Keenam, Sahkan RUU Perampasan Aset untuk Memberantas Korupsi.
Bagi gerakan buruh, korupsi bukan sekadar isu moral, melainkan penghalang langsung bagi peningkatan kesejahteraan pekerja. Aset negara yang bocor akibat korupsi sejatinya dapat digunakan untuk membiayai jaminan sosial, subsidi pangan, hingga program pelatihan tenaga kerja.
Ketujuh, Revisi UU Pemilu: Redesign Sistem Pemilu 2029.

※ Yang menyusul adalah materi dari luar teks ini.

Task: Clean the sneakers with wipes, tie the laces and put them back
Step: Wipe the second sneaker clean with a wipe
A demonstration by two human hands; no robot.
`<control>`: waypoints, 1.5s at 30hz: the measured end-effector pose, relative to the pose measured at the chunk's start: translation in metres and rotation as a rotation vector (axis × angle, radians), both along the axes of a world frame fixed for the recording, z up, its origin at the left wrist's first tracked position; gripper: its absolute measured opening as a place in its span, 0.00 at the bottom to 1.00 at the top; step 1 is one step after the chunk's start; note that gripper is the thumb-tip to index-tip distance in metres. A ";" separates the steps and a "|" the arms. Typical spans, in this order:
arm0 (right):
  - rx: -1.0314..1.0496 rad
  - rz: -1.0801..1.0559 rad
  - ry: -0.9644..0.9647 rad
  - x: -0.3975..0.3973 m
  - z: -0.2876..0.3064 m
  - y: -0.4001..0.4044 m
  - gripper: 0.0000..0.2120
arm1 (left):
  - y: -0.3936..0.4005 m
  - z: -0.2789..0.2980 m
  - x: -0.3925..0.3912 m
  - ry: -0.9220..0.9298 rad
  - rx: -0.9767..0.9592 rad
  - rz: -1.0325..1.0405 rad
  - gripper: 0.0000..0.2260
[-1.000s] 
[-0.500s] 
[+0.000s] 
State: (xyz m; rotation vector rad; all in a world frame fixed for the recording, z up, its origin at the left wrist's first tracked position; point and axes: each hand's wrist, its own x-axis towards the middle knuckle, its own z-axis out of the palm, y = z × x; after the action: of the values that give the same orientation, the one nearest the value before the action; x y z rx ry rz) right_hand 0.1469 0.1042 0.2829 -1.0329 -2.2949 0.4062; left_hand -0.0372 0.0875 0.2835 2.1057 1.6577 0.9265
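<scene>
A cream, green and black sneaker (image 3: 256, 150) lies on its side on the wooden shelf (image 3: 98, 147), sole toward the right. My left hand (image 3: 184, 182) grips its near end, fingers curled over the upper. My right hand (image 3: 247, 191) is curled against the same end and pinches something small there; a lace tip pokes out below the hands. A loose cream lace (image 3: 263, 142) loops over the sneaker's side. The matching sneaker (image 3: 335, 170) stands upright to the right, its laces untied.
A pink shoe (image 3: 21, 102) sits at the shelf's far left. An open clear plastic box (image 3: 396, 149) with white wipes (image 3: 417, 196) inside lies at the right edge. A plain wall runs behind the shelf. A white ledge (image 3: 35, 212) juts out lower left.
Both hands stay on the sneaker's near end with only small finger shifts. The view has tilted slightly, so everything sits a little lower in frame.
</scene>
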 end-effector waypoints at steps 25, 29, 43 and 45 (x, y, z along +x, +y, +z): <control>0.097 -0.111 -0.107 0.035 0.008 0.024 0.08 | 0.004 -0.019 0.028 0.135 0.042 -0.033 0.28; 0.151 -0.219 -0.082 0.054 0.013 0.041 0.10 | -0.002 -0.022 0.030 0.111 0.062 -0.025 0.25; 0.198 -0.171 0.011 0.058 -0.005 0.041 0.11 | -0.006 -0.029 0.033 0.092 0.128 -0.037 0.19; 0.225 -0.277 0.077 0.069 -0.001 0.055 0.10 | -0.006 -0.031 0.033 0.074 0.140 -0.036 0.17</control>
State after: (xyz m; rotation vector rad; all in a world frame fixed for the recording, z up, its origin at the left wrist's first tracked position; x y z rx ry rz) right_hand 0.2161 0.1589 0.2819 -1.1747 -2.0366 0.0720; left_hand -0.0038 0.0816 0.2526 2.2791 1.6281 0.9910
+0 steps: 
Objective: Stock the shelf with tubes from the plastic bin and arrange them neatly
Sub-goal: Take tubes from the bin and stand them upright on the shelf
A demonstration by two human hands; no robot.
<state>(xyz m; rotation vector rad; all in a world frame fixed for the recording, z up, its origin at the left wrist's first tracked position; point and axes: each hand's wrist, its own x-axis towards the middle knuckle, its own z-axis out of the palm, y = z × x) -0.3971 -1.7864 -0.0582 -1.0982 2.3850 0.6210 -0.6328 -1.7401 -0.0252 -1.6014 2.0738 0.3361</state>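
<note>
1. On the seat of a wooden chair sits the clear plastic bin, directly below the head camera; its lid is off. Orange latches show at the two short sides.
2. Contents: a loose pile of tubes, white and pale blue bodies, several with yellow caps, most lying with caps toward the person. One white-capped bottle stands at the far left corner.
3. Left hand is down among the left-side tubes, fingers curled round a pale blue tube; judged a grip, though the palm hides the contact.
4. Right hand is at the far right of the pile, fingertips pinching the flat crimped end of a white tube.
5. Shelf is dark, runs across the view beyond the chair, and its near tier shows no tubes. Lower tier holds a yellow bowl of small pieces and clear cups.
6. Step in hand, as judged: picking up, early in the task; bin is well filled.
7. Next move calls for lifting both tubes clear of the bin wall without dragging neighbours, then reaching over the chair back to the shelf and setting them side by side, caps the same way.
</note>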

FSPMI menilai sistem politik yang ada masih menutup ruang bagi representasi pekerja di parlemen. Oleh karena itu, gerakan buruh menuntut reformasi menyeluruh sistem pemilu 2029 agar suara rakyat pekerja tak sekadar menjadi komoditas politik lima tahunan.
Kemudian, Fuad BM berpesan dengan mengingatkan kepada seluruh peserta aksi agar senantiasa mengedepankan etika perjuangan.
“Kita ingin tunjukkan bahwa buruh Indonesia bukan massa jalanan tanpa arah, tapi kekuatan sosial yang beradab, yang menuntut hak-hak konstitusionalnya dengan tanggung jawab,” ucap Fuad.
Ia menambahkan, perjuangan buruh bukanlah perjuangan satu hari, melainkan rangkaian panjang mempertahankan martabat rakyat pekerja. Dari pabrik hingga jalanan, dari meja perundingan hingga gedung parlemen, buruh terus bergerak agar hidup layak tidak hanya menjadi slogan, tetapi kenyataan.
Aksi 30 Oktober 2025 diharapkan menjadi momentum konsolidasi nasional seluruh serikat buruh. Ribuan anggota FSPMI dari berbagai daerah, termasuk Purwakarta, siap berangkat menuju Jakarta.
Fuad BM memastikan, seluruh peserta dari Purwakarta telah mendapat pembekalan dan diingatkan untuk menjaga ketertiban, tidak mudah terprovokasi, dan tetap berdisiplin selama aksi berlangsung.
“Kita ingin pemerintah mendengar, bukan takut. Aksi damai adalah bentuk tertinggi dari kedewasaan gerakan,” tutur Fuad.
Dan pada 30 Oktober nanti, Jakarta akan kembali menjadi saksi bagaimana buruh Indonesia masih satu suara: “Menuntut hidup layak, menjaga marwah perjuangan, dan mengukir sejarah di jalanan dengan damai”.